■ Task details ■
Repeat each entry exactly.

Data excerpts
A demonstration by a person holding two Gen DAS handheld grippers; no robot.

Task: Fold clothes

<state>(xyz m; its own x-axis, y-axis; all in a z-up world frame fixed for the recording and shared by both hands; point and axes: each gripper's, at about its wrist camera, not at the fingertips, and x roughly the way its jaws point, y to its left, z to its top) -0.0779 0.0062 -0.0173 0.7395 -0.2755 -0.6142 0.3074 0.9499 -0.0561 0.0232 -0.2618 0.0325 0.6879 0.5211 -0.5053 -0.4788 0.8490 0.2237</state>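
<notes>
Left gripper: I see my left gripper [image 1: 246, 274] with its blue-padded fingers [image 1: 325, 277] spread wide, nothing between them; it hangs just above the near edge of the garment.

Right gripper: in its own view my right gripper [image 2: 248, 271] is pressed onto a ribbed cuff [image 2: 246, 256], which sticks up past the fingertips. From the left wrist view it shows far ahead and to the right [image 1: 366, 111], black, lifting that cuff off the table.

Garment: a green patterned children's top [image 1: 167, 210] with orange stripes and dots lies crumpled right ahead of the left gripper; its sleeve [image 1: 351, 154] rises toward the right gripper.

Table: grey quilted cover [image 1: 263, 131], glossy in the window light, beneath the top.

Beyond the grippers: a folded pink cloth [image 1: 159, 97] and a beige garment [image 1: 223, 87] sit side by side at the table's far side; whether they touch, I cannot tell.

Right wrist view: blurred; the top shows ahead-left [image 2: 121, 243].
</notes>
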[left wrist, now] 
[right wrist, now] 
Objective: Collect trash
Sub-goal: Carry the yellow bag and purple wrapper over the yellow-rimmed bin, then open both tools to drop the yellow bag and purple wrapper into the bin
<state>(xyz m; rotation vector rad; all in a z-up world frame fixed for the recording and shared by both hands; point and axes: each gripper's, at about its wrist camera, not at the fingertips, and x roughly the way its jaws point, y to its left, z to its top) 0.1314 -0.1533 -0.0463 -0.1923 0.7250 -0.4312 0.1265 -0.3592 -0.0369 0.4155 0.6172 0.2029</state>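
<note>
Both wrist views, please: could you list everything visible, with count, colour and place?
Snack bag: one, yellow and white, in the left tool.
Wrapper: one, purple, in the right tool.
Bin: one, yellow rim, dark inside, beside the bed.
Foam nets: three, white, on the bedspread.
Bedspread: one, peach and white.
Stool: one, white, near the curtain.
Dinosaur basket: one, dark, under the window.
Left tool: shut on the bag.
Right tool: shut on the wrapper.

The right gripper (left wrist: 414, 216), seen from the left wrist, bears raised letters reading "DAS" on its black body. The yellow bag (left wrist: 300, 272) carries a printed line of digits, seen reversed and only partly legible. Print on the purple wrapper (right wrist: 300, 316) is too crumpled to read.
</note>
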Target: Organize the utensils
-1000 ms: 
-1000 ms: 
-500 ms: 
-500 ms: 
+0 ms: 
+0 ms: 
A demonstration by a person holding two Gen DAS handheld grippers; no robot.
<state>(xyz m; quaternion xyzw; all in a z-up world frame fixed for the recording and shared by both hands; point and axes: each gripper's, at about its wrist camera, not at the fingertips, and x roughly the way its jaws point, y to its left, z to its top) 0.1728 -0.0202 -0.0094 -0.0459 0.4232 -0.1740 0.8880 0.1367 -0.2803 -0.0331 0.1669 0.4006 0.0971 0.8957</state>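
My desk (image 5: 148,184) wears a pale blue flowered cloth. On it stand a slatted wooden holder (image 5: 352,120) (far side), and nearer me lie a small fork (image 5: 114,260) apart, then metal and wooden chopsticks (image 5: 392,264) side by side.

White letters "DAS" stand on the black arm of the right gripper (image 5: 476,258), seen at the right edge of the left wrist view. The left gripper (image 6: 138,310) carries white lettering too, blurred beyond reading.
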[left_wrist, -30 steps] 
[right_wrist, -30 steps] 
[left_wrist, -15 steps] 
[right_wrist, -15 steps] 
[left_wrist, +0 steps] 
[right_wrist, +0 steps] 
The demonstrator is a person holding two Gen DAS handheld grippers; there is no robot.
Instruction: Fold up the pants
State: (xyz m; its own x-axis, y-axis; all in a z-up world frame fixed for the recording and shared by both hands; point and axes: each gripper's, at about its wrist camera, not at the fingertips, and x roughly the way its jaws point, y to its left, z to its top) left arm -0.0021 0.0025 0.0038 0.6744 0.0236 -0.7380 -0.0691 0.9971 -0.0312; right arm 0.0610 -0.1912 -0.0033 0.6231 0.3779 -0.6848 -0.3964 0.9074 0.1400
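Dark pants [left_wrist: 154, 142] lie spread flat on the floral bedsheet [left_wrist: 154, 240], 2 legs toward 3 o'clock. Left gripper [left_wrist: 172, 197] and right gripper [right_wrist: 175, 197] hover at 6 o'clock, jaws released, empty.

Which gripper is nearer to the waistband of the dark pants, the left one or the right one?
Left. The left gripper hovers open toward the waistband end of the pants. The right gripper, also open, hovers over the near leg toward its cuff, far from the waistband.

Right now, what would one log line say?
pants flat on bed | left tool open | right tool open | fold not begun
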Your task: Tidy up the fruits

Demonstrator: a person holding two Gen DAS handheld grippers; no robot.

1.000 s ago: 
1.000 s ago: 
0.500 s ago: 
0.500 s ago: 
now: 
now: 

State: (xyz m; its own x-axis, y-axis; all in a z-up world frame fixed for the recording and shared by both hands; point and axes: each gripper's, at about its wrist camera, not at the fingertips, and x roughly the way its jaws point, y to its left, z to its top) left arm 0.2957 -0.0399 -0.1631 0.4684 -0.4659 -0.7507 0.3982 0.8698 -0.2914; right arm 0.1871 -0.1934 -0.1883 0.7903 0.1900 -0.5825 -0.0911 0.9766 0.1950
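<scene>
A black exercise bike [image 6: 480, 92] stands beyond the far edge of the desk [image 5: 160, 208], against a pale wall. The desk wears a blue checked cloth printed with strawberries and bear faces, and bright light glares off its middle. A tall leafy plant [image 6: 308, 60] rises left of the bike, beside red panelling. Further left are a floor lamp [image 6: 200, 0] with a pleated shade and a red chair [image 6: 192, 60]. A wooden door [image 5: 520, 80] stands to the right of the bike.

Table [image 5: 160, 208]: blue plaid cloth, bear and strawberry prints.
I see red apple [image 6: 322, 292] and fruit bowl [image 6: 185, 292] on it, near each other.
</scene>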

■ Solution ■
A demonstration by a person holding two Gen DAS handheld grippers; no robot.

Task: Fold clothes

<state>(xyz m; its own x-axis, y-axis; all in a z-up world frame fixed for the recording and shared by both hands; point and axes: each gripper's, at about its wrist camera, not at the fingertips, and x roughly the way its jaws point, y to its left, z to its top) -0.0779 0.0062 -0.0173 0.7395 -0.2755 -0.6142 0.3074 0.9499 -0.0561 0.0232 -0.2618 0.0325 0.6879 0.5211 -0.5053 -0.4788 0.8490 0.2237</state>
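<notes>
Left gripper: I see my left gripper [image 1: 246, 274] with its blue-padded fingers [image 1: 325, 277] spread wide, nothing between them; it hangs just above the near edge of the garment.

Right gripper: in its own view my right gripper [image 2: 248, 271] is pressed onto a ribbed cuff [image 2: 246, 256], which sticks up past the fingertips. From the left wrist view it shows far ahead and to the right [image 1: 366, 111], black, lifting that cuff off the table.

Garment: a green patterned children's top [image 1: 167, 210] with orange stripes and dots lies crumpled right ahead of the left gripper; its sleeve [image 1: 351, 154] rises toward the right gripper.

Table: grey quilted cover [image 1: 263, 131], glossy in the window light, beneath the top.

Beyond the grippers: a folded pink cloth [image 1: 159, 97] and a beige garment [image 1: 223, 87] sit side by side at the table's far side; whether they touch, I cannot tell.

Right wrist view: blurred; the top shows ahead-left [image 2: 121, 243].
</notes>
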[left wrist, now] 
[right wrist, now] 
Objective: Collect trash
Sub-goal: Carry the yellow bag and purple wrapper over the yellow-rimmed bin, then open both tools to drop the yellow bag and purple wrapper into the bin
<state>(xyz m; rotation vector rad; all in a z-up world frame fixed for the recording and shared by both hands; point and axes: each gripper's, at about its wrist camera, not at the fingertips, and x roughly the way its jaws point, y to its left, z to its top) 0.1314 -0.1533 -0.0463 -0.1923 0.7250 -0.4312 0.1265 -0.3592 -0.0369 0.4155 0.6172 0.2029</state>
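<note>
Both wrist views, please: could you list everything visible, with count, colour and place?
Snack bag: one, yellow and white, in the left tool.
Wrapper: one, purple, in the right tool.
Bin: one, yellow rim, dark inside, beside the bed.
Foam nets: three, white, on the bedspread.
Bedspread: one, peach and white.
Stool: one, white, near the curtain.
Dinosaur basket: one, dark, under the window.
Left tool: shut on the bag.
Right tool: shut on the wrapper.

The right gripper (left wrist: 414, 216), seen from the left wrist, bears raised letters reading "DAS" on its black body. The yellow bag (left wrist: 300, 272) carries a printed line of digits, seen reversed and only partly legible. Print on the purple wrapper (right wrist: 300, 316) is too crumpled to read.
</note>
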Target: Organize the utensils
-1000 ms: 
-1000 ms: 
-500 ms: 
-500 ms: 
+0 ms: 
+0 ms: 
A demonstration by a person holding two Gen DAS handheld grippers; no robot.
<state>(xyz m; quaternion xyzw; all in a z-up world frame fixed for the recording and shared by both hands; point and axes: each gripper's, at about its wrist camera, not at the fingertips, and x roughly the way its jaws point, y to its left, z to its top) 0.1728 -0.0202 -0.0094 -0.0459 0.4232 -0.1740 0.8880 0.1367 -0.2803 -0.0331 0.1669 0.4006 0.0971 0.8957</state>
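My desk (image 5: 148,184) wears a pale blue flowered cloth. On it stand a slatted wooden holder (image 5: 352,120) (far side), and nearer me lie a small fork (image 5: 114,260) apart, then metal and wooden chopsticks (image 5: 392,264) side by side.

White letters "DAS" stand on the black arm of the right gripper (image 5: 476,258), seen at the right edge of the left wrist view. The left gripper (image 6: 138,310) carries white lettering too, blurred beyond reading.
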[left_wrist, -30 steps] 
[right_wrist, -30 steps] 
[left_wrist, -15 steps] 
[right_wrist, -15 steps] 
[left_wrist, +0 steps] 
[right_wrist, +0 steps] 
The demonstrator is a person holding two Gen DAS handheld grippers; there is no robot.
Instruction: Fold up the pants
State: (xyz m; its own x-axis, y-axis; all in a z-up world frame fixed for the recording and shared by both hands; point and axes: each gripper's, at about its wrist camera, not at the fingertips, and x roughly the way its jaws point, y to its left, z to its top) left arm -0.0021 0.0025 0.0038 0.6744 0.0236 -0.7380 -0.0691 0.9971 -0.0312; right arm 0.0610 -0.1912 -0.0033 0.6231 0.3779 -0.6848 -0.3964 0.9074 0.1400
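Dark pants [left_wrist: 154, 142] lie spread flat on the floral bedsheet [left_wrist: 154, 240], 2 legs toward 3 o'clock. Left gripper [left_wrist: 172, 197] and right gripper [right_wrist: 175, 197] hover at 6 o'clock, jaws released, empty.

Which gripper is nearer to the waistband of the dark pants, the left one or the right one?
Left. The left gripper hovers open toward the waistband end of the pants. The right gripper, also open, hovers over the near leg toward its cuff, far from the waistband.

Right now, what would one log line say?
pants flat on bed | left tool open | right tool open | fold not begun
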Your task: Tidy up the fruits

Demonstrator: a person holding two Gen DAS handheld grippers; no robot.

1.000 s ago: 
1.000 s ago: 
0.500 s ago: 
0.500 s ago: 
now: 
now: 

State: (xyz m; its own x-axis, y-axis; all in a z-up world frame fixed for the recording and shared by both hands; point and axes: each gripper's, at about its wrist camera, not at the fingertips, and x roughly the way its jaws point, y to its left, z to its top) left arm 0.2957 -0.0399 -0.1631 0.4684 -0.4659 -0.7507 0.3982 0.8698 -0.2914; right arm 0.1871 -0.1934 -0.1883 0.7903 0.1900 -0.5825 -0.0911 0.9766 0.1950
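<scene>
A black exercise bike [image 6: 480, 92] stands beyond the far edge of the desk [image 5: 160, 208], against a pale wall. The desk wears a blue checked cloth printed with strawberries and bear faces, and bright light glares off its middle. A tall leafy plant [image 6: 308, 60] rises left of the bike, beside red panelling. Further left are a floor lamp [image 6: 200, 0] with a pleated shade and a red chair [image 6: 192, 60]. A wooden door [image 5: 520, 80] stands to the right of the bike.

Table [image 5: 160, 208]: blue plaid cloth, bear and strawberry prints.
I see red apple [image 6: 322, 292] and fruit bowl [image 6: 185, 292] on it, near each other.
</scene>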

No more work is needed on this exercise.